Tables 7 and 8 also show the performance of the networks in charge of estimating the status of the drain pump and of the electrovalves, respectively. The results, in this case, show that:

  1. 1)

    the CNNs outperform the best performing LSTMs except in one case;

  2. 2)

    the subsequence-to-subsequence LSTM performs significantly better than the subsequence-to-label;

  3. 3)

    the performance of the best performing LSTMs are close to that of the CNNs, for the same task.

The Receiver Operating Characteristic (ROC) curves of each network, for the different load status estimation, are shown in Fig. 7.

Table 7 F1-score performance on drain pump detection for CNN and LSTM. CNN and subsequence-to-subsequence LSTM have comparable performance. However, the former is discarded due to the violation of the memory constraint highlighted in Fig. 5. The resulting best model is the subsequence-to-subsequence LSTM
Table 8 F1-score performance on electrovalve detection for CNN and LSTM. CNN and subsequence-to-subsequence LSTM have comparable performance. However, the former is discarded due to the violation of the memory constraint highlighted in Fig. 5. The resulting best model is the subsequence-to-subsequence LSTM

The memory footprint of the CNN networks can be calculated using Eq. (10) with \(N_{\text {cnv}}(1)= 528\), \(N_{\text {cnv}}(2)= 528\), \(N_{\text {cnv}}(3)= 1568\), \(N_{\text {b}}(1)= 32\), \(N_{\text {b}}(2)= 64\), \(N_{\text {b}}(3)= 128\), \(N_{\text {fc}}= 514\) and \(N_\text {hl}=3\), thus resulting in \(M_{\text {cnn}} = {13.13} \hbox {kB}\). Conversely, the memory footprint of the LSTM network can be calculated using Eq. (11) with \(n_u = 13\), \(n_h = 10\) and \(n_y = 2\). The resulting required memory is \(M_{\text {lstm}} = {3.84} \hbox {kB}\). In summary, given the small difference in terms of performance, but the significantly smaller memory consumption, the LSTMs are preferable to the one-dimensional CNNs for the considered problem.

Fig. 7
figure 7

Enlarged portions of ROC curves. Each subfigure compares the performance of the employed networks for a specific load. CNNs (blue) outperform both LSTMs in all the evaluated scenarios; while subsequence-to-subsequence LSTMs (green) perform better than subsequence-to-label LSTMs (red)

8 Conclusion

We have faced the problem of estimating the status of electrical loads of four models of washing machines from measurements of signals at the plug.
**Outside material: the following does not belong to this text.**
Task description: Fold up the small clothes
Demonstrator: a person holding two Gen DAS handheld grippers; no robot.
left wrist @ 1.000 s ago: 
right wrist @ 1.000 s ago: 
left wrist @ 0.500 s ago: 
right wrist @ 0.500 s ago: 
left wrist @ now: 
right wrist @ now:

To this aim, we have trained and tested two state-of-the-art machine learning tools, namely one-dimensional CNNs and LSTMs, on a dataset consisting of more than a thousand of hours of signals acquired during several hundreds of washing cycles. Besides classification performance, we took into account the tight constraints in terms of available memory on the target device. Our results show that, although both CNNs and LSTMs perform well on the test data, the former turns out to be too memory demanding given our hardware constraints, thus cannot be deployed. In addition, we have experimentally shown that oversampling and undersampling are effective in dealing with the high class imbalance that such datasets may exhibit.